> Work request
Nothing beyond the line containing "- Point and" should be printed; print each line exactly from the first line of the listing below through it.

> Data segment
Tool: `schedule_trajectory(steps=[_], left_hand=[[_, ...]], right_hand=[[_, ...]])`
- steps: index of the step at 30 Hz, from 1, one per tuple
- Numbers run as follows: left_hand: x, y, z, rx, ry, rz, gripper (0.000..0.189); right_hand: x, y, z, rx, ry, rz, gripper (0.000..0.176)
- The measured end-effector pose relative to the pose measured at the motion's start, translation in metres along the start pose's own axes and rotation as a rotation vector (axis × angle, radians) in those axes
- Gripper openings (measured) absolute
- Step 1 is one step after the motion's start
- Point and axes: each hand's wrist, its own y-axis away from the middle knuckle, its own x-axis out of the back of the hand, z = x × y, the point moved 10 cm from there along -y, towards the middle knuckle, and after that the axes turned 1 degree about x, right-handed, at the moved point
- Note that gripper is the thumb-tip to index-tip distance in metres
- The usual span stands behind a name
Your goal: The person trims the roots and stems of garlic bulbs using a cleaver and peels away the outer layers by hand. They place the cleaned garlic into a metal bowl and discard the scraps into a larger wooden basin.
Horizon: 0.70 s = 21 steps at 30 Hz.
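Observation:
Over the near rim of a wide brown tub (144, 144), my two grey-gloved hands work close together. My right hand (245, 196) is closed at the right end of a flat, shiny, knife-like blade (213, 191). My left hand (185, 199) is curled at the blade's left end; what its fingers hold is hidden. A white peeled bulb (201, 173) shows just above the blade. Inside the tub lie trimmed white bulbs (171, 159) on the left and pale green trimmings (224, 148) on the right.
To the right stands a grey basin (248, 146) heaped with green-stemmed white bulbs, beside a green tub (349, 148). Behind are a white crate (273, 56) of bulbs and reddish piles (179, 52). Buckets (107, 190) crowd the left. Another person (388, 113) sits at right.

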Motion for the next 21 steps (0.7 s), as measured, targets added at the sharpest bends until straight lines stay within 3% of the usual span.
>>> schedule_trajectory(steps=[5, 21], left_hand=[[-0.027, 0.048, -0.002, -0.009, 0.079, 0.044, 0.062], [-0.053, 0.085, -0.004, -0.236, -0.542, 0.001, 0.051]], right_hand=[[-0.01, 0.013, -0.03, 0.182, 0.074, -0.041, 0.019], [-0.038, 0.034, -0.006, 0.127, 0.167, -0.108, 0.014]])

> Answer space
Tool: `schedule_trajectory(steps=[_], left_hand=[[_, ...]], right_hand=[[_, ...]])`
- steps: index of the step at 30 Hz, from 1, one per tuple
- Numbers run as follows: left_hand: x, y, z, rx, ry, rz, gripper (0.000..0.189); right_hand: x, y, z, rx, ry, rz, gripper (0.000..0.176)
- The measured end-effector pose relative to the pose measured at the motion's start, translation in metres along the start pose's own axes and rotation as a rotation vector (axis × angle, radians) in those axes
- Gripper openings (measured) absolute
- Step 1 is one step after the motion's start
- Point and axes: each hand's wrist, its own y-axis away from the middle knuckle, its own x-axis out of the back of the hand, z = x × y, the point moved 10 cm from there along -y, towards the middle knuckle, and after that the axes turned 1 degree about x, right-handed, at the moved point

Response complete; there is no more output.